Вот она пережила ужасы постсоветского роддома, где на ее робкое «больно!» акушерка гренадерской комплекции басовито ответила: «А трахаться не больно было?». Всю ночь перед родами соседка по палате рассказывала, как она «порвалась до задницы», и как потом болели швы, и как муж теперь говорит, что во время секса чувствует себя как карандаш в стакане. Слушать это было страшно и стыдно.
Потом как минимум пять часов подряд длится пытка, и она пытается правильно дышать и тужиться по команде акушерки, и в конце концов из ее плоти выдавливают синего, покрытого слизью человечка, нежность к которому проснется позже, а пока она просто смотрит на него как на инопланетянина. Ей дают отдохнуть, но совсем недолго, а потом начинается круговерть – малыша надо кормить, и взвешивать, и менять подгузники, и хрен еще знает что.
Вдобавок в ней просыпается умная Эльза, которая начинает предсказывать страшное. А вдруг менингококковая инфекция? А вдруг ночью он просто перестанет дышать, говорят, что такое бывает? А вдруг молоком захлебнется? А вдруг, а вдруг, а вдруг?! А еще в какое-то утро она встанет перед зеркалом, посмотрит на раздавшиеся бедра, найдет, что ее тело очертаниями напоминает палеолитическую Венеру, и на физическом уровне почувствует, что в жизни начался новый этап. Ей теперь покровительствуют другие богини. Она больше не Дева, она – Мать.
Вокруг нее рушится одна вселенная и строится другая. Она едва успевает следить за этими изменениями, не то что соответствовать. И оказывается, рядом существует еще один капризный божок, в котором, видите ли, живет маленький мальчик! Нельзя мальчика обидеть, мальчика надо ублажить.
Обидно же.
Но как бы там ни было, тенденция налицо – в Москве десятки тысяч разведенных пар с детьми. Социальный аспект данного вопроса меня вовсе не волновал – я была уверена, что моего подросшего ребенка не будут дразнить отсутствием отца.
Однако, уже будучи беременной, я поняла, что дискриминация есть, просто она не такая явная, как это было в советские годы.

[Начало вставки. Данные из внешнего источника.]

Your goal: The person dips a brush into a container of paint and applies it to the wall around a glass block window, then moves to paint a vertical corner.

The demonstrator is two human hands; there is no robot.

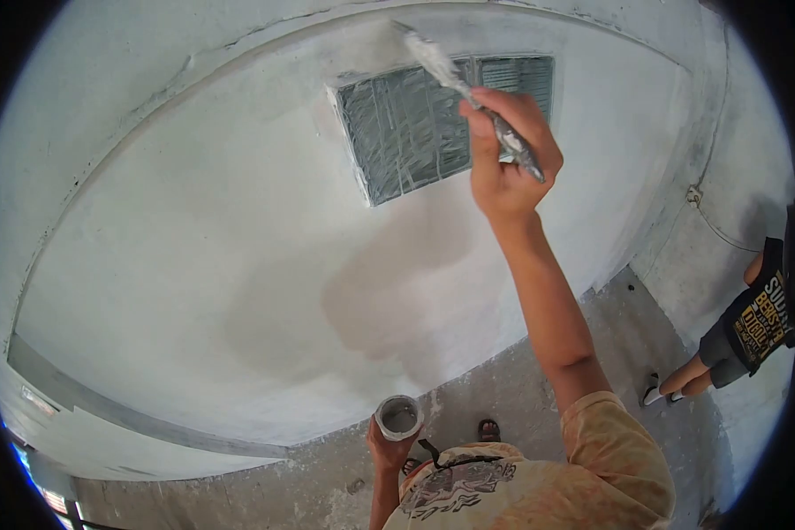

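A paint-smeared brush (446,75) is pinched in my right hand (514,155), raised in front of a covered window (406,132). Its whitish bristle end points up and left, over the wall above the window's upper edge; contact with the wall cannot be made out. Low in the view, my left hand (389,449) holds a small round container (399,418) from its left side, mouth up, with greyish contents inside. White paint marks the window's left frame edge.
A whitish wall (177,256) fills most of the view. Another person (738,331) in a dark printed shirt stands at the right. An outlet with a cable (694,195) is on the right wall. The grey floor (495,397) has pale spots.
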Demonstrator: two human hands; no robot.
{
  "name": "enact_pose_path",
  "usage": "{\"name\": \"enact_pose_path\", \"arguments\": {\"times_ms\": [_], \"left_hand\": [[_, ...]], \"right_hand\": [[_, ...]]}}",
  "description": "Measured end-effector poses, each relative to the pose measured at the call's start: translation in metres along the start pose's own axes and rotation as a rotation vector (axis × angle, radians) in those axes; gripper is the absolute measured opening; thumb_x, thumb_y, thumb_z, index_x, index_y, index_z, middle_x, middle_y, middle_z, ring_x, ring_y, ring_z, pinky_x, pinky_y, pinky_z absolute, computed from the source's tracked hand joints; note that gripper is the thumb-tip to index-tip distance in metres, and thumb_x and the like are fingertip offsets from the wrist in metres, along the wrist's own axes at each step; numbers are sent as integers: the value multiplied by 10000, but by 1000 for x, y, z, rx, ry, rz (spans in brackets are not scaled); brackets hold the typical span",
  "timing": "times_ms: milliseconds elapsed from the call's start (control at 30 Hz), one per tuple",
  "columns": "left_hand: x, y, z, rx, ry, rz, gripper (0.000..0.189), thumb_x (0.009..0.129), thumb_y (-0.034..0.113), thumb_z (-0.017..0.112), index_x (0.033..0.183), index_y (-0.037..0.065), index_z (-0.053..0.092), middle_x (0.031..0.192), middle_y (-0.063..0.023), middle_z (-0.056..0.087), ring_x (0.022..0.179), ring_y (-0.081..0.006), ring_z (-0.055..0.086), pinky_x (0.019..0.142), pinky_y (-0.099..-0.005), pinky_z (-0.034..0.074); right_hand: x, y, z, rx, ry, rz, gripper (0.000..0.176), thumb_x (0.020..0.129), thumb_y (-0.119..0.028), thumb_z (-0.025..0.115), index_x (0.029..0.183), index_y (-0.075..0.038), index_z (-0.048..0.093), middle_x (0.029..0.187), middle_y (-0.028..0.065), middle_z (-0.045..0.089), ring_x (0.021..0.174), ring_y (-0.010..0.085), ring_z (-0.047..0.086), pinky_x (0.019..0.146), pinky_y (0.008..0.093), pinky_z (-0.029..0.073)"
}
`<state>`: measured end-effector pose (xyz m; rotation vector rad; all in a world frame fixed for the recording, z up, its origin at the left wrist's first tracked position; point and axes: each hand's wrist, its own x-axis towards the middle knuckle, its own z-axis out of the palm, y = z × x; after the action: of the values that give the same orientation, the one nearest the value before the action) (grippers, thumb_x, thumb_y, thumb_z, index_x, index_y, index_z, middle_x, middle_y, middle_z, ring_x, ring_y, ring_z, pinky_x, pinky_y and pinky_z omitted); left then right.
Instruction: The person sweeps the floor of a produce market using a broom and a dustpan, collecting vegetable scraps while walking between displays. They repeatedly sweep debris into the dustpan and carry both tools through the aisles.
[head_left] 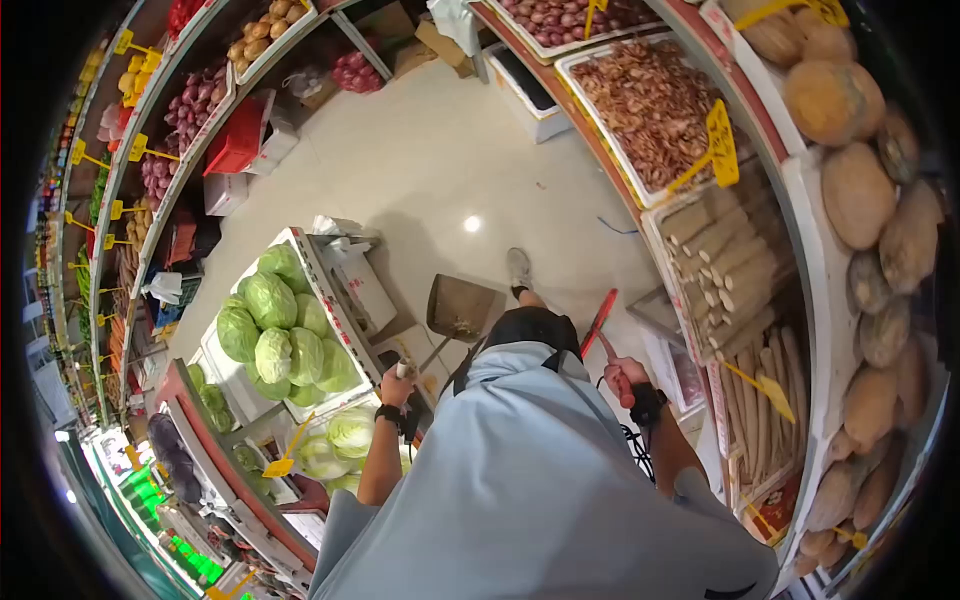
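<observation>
My left hand [394, 386] is closed around the upper end of a long handle. That handle runs to a dustpan [476, 294] on the floor, with some dark debris in the pan. On the other side of my body, my right hand [627, 377] grips the handle of a broom with a red head [599, 322], which points forward beside my leg. Dark bands circle both wrists, and black cords hang below the right one. Close to my left hand stand trays of green cabbages [273, 354].
Pale tiled floor [420, 150] stretches ahead, with one shoe [518, 268] on it. Produce stands curve along both sides: onion skins [650, 105], long roots [720, 260] and pumpkins [858, 195] at right, onions [195, 108] at left. White boxes [535, 110] stand low by the shelves.
</observation>
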<state>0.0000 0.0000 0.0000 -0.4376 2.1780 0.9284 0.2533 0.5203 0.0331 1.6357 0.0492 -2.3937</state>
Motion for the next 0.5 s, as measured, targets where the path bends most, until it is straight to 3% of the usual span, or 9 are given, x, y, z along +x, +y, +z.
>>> {"name": "enact_pose_path", "arguments": {"times_ms": [67, 100, 167, 267, 500], "left_hand": [[-41, 1, -24, 7, 18, -43, 258, 826, 151, 737, 1071, 78, 705, 742, -30, 675, 554, -130, 614, 532, -289, 515], [53, 88, 11, -66, 17, 35, 248, 826, 140, 735, 1063, 75, 703, 743, -29, 674, 559, -128, 611, 530, -288, 513], [41, 103, -14, -78, 35, 5, 228, 825, 118, 730, 1046, 69, 700, 746, -27, 671, 569, -124, 603, 526, -286, 509], [39, 133, -33, -31, 87, -21, 198, 827, 100, 726, 1015, 49, 686, 782, -37, 673, 616, -120, 609, 530, -290, 507], [96, 167, -60, -75, 75, 56, 143, 858, 129, 696, 976, 51, 673, 732, -23, 639, 624, -107, 608, 563, -272, 498]], "right_hand": [[-23, 25, 8, 24, 126, 35, 103, 916, -58, 515, 867, -3, 443, 659, 45, 465, 491, 114, 465, 429, 231, 388], [15, -76, 76, 40, 68, -24, 103, 915, -55, 510, 858, -5, 441, 658, 44, 459, 485, 113, 456, 424, 229, 381], [14, -76, 95, 149, 41, 55, 105, 914, -49, 500, 839, -8, 438, 655, 44, 446, 473, 110, 439, 412, 224, 367], [33, -79, 113, 34, 172, -113, 137, 972, -114, 499, 861, -40, 468, 685, 23, 449, 471, 75, 397, 397, 192, 367], [78, -133, 178, -201, 179, -277, 134, 919, -94, 502, 815, -37, 441, 619, 44, 436, 436, 106, 400, 365, 230, 319]]}}
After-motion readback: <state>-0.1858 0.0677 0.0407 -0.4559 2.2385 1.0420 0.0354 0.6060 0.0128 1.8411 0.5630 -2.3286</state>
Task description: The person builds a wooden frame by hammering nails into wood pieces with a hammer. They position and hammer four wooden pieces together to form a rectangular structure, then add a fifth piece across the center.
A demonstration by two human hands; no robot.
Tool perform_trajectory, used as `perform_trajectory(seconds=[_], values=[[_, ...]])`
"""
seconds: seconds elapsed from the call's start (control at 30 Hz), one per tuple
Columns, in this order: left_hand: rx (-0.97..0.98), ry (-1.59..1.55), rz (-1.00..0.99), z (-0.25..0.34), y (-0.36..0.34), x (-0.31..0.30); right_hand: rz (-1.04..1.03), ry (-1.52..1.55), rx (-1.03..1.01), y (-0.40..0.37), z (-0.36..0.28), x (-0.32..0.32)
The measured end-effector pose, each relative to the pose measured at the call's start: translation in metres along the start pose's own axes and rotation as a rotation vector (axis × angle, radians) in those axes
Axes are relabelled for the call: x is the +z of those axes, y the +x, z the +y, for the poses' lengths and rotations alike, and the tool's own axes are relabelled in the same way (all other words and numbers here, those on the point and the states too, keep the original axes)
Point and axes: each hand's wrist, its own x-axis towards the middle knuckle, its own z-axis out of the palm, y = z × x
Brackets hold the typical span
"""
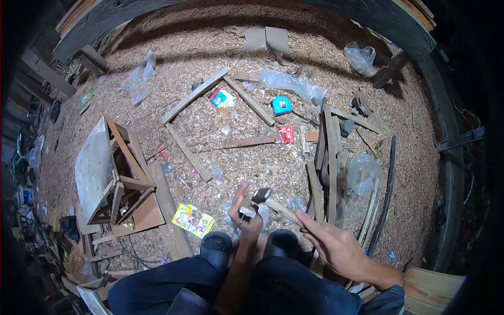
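My right hand grips the wooden handle of a hammer, whose metal head points up and to the left. My left hand is closed on a small pale object, too small to name, right beside the hammer head. Both hands hover over a sawdust-covered floor, just above my black shoes and dark trousers.
A wooden stool frame lies tipped at left next to a flat board. Loose wooden slats are scattered ahead, more slats at right. A blue tape measure, a red packet, a yellow wrapper and plastic bags litter the floor.
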Motion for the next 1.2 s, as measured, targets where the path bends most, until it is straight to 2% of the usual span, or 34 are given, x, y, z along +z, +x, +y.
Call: perform_trajectory(seconds=[0.03, 0.07, 0.1, 0.13, 0.2, 0.23, 0.27, 0.33, 0.43, 0.47, 0.53, 0.6, 0.63, 0.67, 0.7, 0.73, 0.77, 0.8, 0.9, 0.97, 1.03, 1.2], values=[[-0.034, -0.073, -0.035, -0.019, -0.013, -0.006, -0.005, 0.003, 0.004, -0.001, -0.002, 0.002], [-0.067, -0.146, -0.070, -0.019, -0.009, -0.007, 0.214, 0.066, -0.049, 0.000, -0.004, 0.006], [0.051, -0.080, -0.078, -0.015, -0.008, -0.007, 0.434, 0.127, -0.103, -0.001, -0.006, 0.008], [0.049, -0.079, -0.080, -0.014, -0.012, -0.008, 0.433, 0.129, -0.101, -0.001, -0.005, 0.009], [-0.144, -0.189, 0.011, -0.009, -0.013, -0.005, -0.132, 0.113, 0.084, -0.001, -0.004, 0.008], [-0.132, -0.060, -0.059, 0.001, -0.005, -0.009, -0.350, -0.120, 0.145, 0.005, -0.012, -0.007], [-0.127, -0.061, -0.055, -0.004, -0.003, -0.008, -0.347, -0.123, 0.140, 0.006, -0.008, -0.007], [-0.205, -0.100, -0.026, -0.010, -0.005, -0.013, 0.066, 0.059, 0.002, -0.001, 0.000, 0.003], [-0.191, -0.132, -0.016, -0.010, -0.009, -0.011, 0.174, 0.078, -0.083, -0.004, 0.000, 0.019], [-0.177, -0.152, -0.011, -0.010, -0.008, -0.009, 0.175, 0.075, -0.082, -0.001, 0.000, 0.012], [-0.146, -0.195, -0.003, -0.009, -0.006, -0.003, -0.238, -0.049, 0.136, 0.012, -0.005, -0.009], [-0.117, -0.226, 0.009, -0.004, -0.002, -0.002, -0.179, -0.035, 0.094, 0.014, 0.000, -0.002], [-0.090, 0.025, 0.049, 0.001, 0.000, 0.003, -0.046, 0.045, 0.030, 0.015, 0.002, 0.003], [-0.082, 0.021, 0.054, 0.004, 0.006, 0.005, 0.088, 0.125, -0.034, 0.018, 0.004, 0.005], [-0.109, -0.032, 0.051, 0.008, 0.014, 0.007, 0.096, 0.119, -0.039, 0.022, 0.003, 0.006], [-0.135, -0.086, 0.047, 0.017, 0.028, 0.011, 0.143, 0.232, 0.016, 0.028, 0.001, 0.007], [-0.155, 0.001, 0.034, 0.029, 0.040, 0.010, 0.188, 0.345, 0.072, 0.033, 0.000, 0.008], [-0.251, 0.125, -0.036, 0.042, 0.058, 0.011, 0.193, 0.340, 0.068, 0.038, -0.001, 0.011], [-0.336, 0.117, -0.011, 0.062, 0.097, 0.023, 0.414, 0.381, 0.141, 0.056, 0.004, 0.027], [-0.383, 0.348, -0.187, 0.063, 0.116, 0.021, 0.444, 0.400, 0.193, 0.064, 0.011, 0.032], [-0.420, 0.377, -0.240, 0.063, 0.125, 0.020, 0.487, 0.441, 0.271, 0.068, 0.016, 0.038], [-0.469, 0.500, -0.348, 0.056, 0.133, 0.014, 0.501, 0.365, 0.300, 0.078, 0.023, 0.049]])
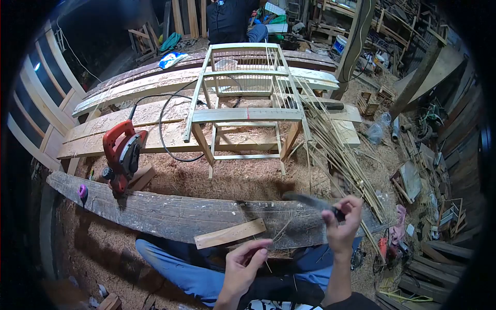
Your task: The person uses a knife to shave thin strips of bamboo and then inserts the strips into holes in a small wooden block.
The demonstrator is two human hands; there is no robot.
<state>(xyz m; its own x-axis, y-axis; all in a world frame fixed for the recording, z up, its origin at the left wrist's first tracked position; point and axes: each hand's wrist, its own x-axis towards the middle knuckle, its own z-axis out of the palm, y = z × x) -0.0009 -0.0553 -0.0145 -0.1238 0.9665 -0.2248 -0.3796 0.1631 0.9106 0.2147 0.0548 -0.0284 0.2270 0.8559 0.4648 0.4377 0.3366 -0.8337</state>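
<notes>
My right hand [345, 230] is closed around the dark handle of a knife [306, 200], its blurred blade pointing left over the plank bench. Lower down, in front of my lap, my left hand [247, 264] pinches a thin bamboo strip [268, 266], most of it hidden by the fingers. A short flat piece of wood [230, 234] lies on the weathered plank bench [170, 214] just beyond my left hand. Beyond the bench stands a wooden frame [248, 114] with thin upright sticks set in its far part.
A red power planer [123, 155] stands on the bench at left, near a purple roll [83, 191]. Long bamboo strips [338, 160] lean at right of the frame. Planed boards [165, 111] lie behind. A person in dark clothes [227, 23] is at the back. Shavings cover the floor.
</notes>
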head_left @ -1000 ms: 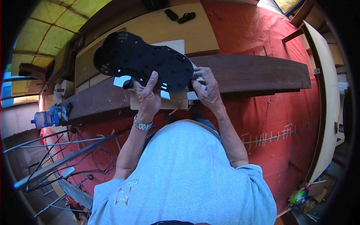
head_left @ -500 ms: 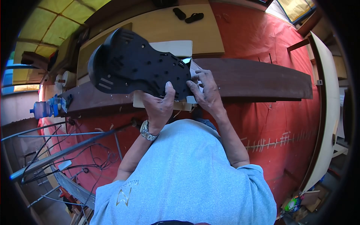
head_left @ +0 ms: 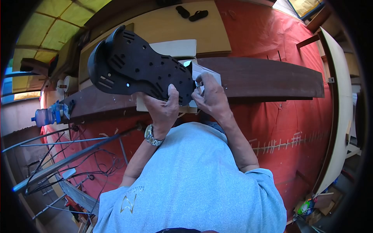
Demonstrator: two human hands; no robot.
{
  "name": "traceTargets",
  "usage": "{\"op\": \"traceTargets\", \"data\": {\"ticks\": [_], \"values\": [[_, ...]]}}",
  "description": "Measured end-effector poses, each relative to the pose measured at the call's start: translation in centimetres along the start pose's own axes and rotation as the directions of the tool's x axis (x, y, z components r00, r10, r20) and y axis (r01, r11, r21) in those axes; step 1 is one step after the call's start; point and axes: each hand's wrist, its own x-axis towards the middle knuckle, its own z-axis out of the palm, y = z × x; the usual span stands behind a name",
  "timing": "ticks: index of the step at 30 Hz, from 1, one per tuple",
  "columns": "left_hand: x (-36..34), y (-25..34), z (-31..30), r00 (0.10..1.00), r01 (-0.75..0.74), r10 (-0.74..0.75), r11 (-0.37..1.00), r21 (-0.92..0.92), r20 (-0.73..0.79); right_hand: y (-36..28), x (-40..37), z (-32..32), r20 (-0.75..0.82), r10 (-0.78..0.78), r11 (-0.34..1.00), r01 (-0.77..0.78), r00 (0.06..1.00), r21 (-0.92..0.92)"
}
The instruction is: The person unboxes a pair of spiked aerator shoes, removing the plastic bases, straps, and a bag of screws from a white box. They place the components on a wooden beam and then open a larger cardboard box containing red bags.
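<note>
A black plastic shoe sole [head_left: 145, 66], full of holes and slots and with a raised heel cup, is held up in front of me, heel end to the left. My left hand [head_left: 161, 110] grips its near edge, the thumb lying on the upper face. At the toe end, my right hand [head_left: 211, 95] has thumb and fingers pinched together against the edge. Whatever small piece lies in that pinch is too hidden to name. An open white box [head_left: 208, 69] shows partly behind the toe end and the right hand.
Under the sole runs a long dark brown board [head_left: 268, 77]. Red sheeting [head_left: 252, 35] covers the floor. Black slippers [head_left: 198, 15] lie on a light wooden panel [head_left: 215, 35]. Leftward are a blue water bottle [head_left: 43, 116], metal bars [head_left: 66, 167] and tangled cables [head_left: 110, 165].
The sole has tilted slightly and shifted a little left. My right fingers have curled in tighter at the toe edge, and more of the white box shows behind them.
</note>
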Motion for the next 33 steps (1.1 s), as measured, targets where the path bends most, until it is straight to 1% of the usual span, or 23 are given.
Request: {"op": "traceTargets", "data": {"ticks": [3, 6, 9, 10, 12, 14, 15, 16, 18, 21, 23, 25, 26, 27, 29, 30, 32, 33], "values": [[-0.1, -0.5, -0.1, 0.998, -0.053, 0.055, 0.994, 0.093, -0.018, 0.2, 0.3, 0.4, -0.062, -0.009, 0.999, 0.006, 0.998, -0.038], [0.0, -0.8, 0.4, 1.0, 0.012, -0.012, 1.0, -0.007, -0.017, 0.4, 0.4, 0.7, -0.049, -0.112, 0.99, 0.107, 0.993, -0.093], [0.9, -0.1, 1.2, 0.999, -0.036, 0.036, 0.995, 0.093, 0.003, 0.5, 0.4, 0.8, -0.039, -0.095, 0.995, 0.093, 0.995, -0.045], [0.8, 0.3, 1.7, 0.999, 0.034, -0.034, 0.999, 0.003, 0.002, 0.6, 0.4, 0.6, -0.032, -0.081, 0.997, 0.081, 0.996, -0.016], [-0.4, -2.4, 2.9, 1.0, -0.002, 0.002, 1.0, 0.015, 0.024, 1.0, 0.5, 0.1, -0.017, -0.058, 0.997, 0.058, 0.998, 0.044], [-1.0, -3.3, 3.2, 0.996, -0.053, 0.051, 0.998, 0.021, 0.073, 1.4, 0.7, -0.3, -0.015, -0.065, 0.993, 0.066, 0.998, 0.1], [-1.5, -3.8, 3.4, 0.993, -0.085, 0.079, 0.994, 0.066, 0.09, 1.6, 0.7, -0.6, -0.017, -0.067, 0.989, 0.068, 0.998, 0.129], [-2.1, -4.6, 3.3, 0.988, -0.12, 0.108, 0.987, 0.108, 0.112, 1.9, 0.6, -0.4, -0.034, -0.104, 0.988, 0.107, 0.994, 0.113], [-2.8, -5.4, 3.0, 0.98, -0.102, 0.086, 0.992, 0.08, 0.179, 2.3, 0.2, 0.4, -0.066, -0.172, 0.981, 0.177, 0.983, 0.078], [-3.0, -5.5, 1.8, 0.956, 0.077, -0.045, 0.992, -0.102, 0.291, 1.7, -0.1, 0.1, -0.019, -0.135, 0.99, 0.136, 0.991, 0.041], [-3.4, -4.7, 0.7, 0.927, 0.198, -0.112, 0.957, -0.212, 0.358, 2.0, -0.1, 0.0, 0.0, -0.177, 0.984, 0.177, 0.984, 0.024], [-1.7, -2.1, 0.0, 0.949, 0.242, -0.141, 0.898, -0.368, 0.282, 2.1, -0.2, 0.0, 0.019, -0.216, 0.976, 0.216, 0.976, 0.012], [-1.1, -1.3, -0.3, 0.956, 0.259, -0.161, 0.858, -0.444, 0.246, 2.0, -0.3, -0.2, 0.027, -0.235, 0.972, 0.235, 0.972, 0.006], [-1.4, -3.9, -1.1, 0.954, 0.285, -0.189, 0.808, -0.516, 0.231, 2.0, -0.4, -0.2, 0.036, -0.256, 0.967, 0.256, 0.966, 0.0], [0.3, -10.8, -4.3, 0.946, 0.321, -0.207, 0.707, -0.63, 0.25, 1.8, -0.4, -0.1, 0.049, -0.277, 0.96, 0.278, 0.96, -0.024], [1.9, -12.9, -5.4, 0.941, 0.335, -0.19, 0.661, -0.672, 0.282, 1.7, -0.3, 0.1, 0.055, -0.291, 0.955, 0.294, 0.955, -0.034], [6.9, -7.4, -5.2, 0.884, 0.467, -0.238, 0.489, -0.737, 0.402, 1.8, -0.1, 0.4, 0.054, -0.333, 0.943, 0.333, 0.942, 0.002], [8.0, -7.2, -5.3, 0.874, 0.481, -0.196, 0.477, -0.736, 0.444, 1.8, -0.2, 0.5, 0.054, -0.352, 0.936, 0.352, 0.934, 0.017]]}}
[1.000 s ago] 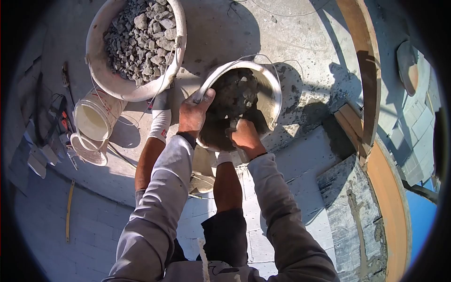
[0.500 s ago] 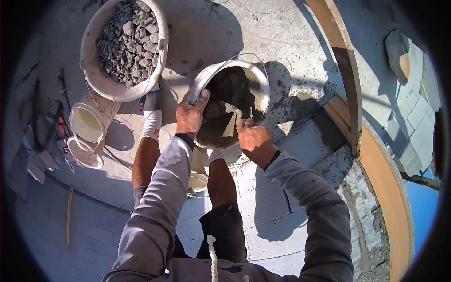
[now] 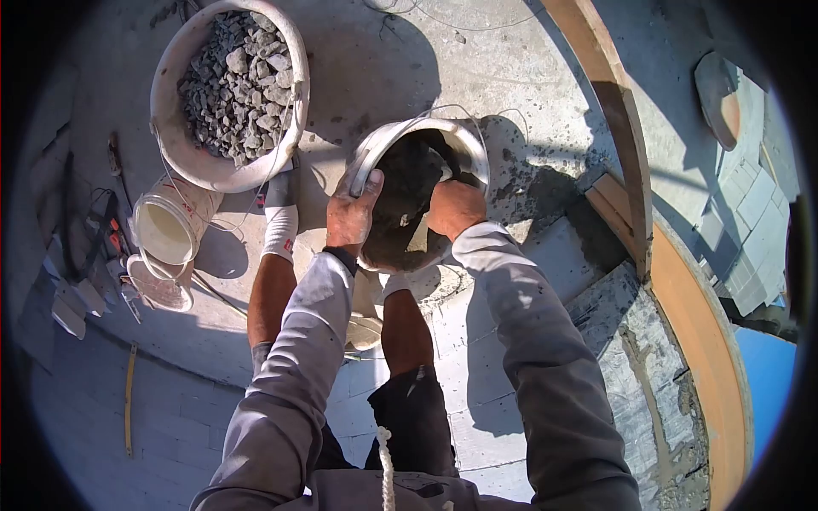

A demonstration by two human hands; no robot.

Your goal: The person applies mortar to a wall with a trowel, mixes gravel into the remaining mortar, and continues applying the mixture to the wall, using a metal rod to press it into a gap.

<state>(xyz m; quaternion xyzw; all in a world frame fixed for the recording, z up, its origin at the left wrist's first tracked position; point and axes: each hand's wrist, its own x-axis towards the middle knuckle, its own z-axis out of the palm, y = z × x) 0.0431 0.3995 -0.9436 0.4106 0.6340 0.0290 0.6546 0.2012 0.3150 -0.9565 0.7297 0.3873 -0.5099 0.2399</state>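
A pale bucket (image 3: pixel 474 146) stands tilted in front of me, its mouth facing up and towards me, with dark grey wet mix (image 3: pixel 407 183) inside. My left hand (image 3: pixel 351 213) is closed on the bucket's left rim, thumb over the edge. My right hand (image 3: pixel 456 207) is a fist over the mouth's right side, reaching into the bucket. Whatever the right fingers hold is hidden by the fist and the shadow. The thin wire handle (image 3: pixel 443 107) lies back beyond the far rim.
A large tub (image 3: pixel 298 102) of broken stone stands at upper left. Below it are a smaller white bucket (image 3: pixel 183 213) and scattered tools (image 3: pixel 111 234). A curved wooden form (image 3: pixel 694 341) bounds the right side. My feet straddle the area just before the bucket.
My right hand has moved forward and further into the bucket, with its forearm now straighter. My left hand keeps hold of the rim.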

Я начала обращать внимание на детские книги, мультики и песенки. Прислушиваться к разговорам. К тому же я посещала школу для будущих родителей и уже на первом занятии поняла, что это заведение не для слабонервных. Нам выдали методички с темами лекций, например, «Роль отца в воспитании ребенка» или «Как папа может помочь вам в родах». Если бы я была единственной одинокой женщиной, посещающей курсы, я бы, честное слово, промолчала. Но нас было четверо. Четверо из пятнадцати были одиноки уже на самом старте, а сколько еще окажется в этом статусе к году жизни ребенка?
Я решила выступить. Подняла руку, вежливо дождалась, пока преподавательница кивнет в мою сторону, поднялась. Занятия была неформальными, мы все сидели на полу, на мягких подушках, пили травяной чай. Организаторам казалось, что так мы будем чувствовать себя более расслабленно.
– Скажите, пожалуйста, вот у вас же можно оплатить только целый курс лекций? Насколько я поняла…
– Совершенно верно, – преподаватель говорила нарочито медленно, на лице ее цвела снисходительная улыбка; видимо, она решила, что имеет дело с дауном, не способным усвоить простой рекламный текст.
Она вообще была странная – называла себя Йецира, носила сари и десяток пластмассовых бус, рассуждала о йогических ретритах в Гоа и курсах холотропного дыхания на Бали, о пользе макробиотического питания и холистической медицины. При этом однажды я пришла на лекцию на полчаса раньше и слышала, как она орет на кого-то в телефонную трубку: «Все нервы мне вымотал!.. Сволочь поганая!» К тому же иногда у нее начинал дергаться уголок губы, и ее морщинки были морщинками человека недоброго и нервного.
Вообще, Москва полнится разного рода невротиками. Меня всегда умилял весьма распространенный сорт – психопаты, притворяющиеся буддами. Честное слово, не понимаю, зачем они это делают. Может быть, боятся, что окружающие не поймут, когда узнают, что на их прикроватной тумбочке всегда можно найти упаковку антидепрессантов и успокоительного. Они вечно разговаривают о каких-то медитативных практиках, а у самих при малейшем стрессе начинают руки трястись.
Один из моих любовников был таким. Мы познакомились на концерте барабанной музыки в ЦДХ, куда меня затащил кто-то из коллег. Едва войдя в зал, я сразу обратила внимание на красивого брюнета с холеной бородкой – он сидел на последнем ряду совсем один, и в руках его была медная поющая чаша. Он водил деревянным стеком по ее стенкам, и зал наполнялся гулом, похожим на колокольный звон. У него было лицо странствующего монаха – отрешенное и просветленное.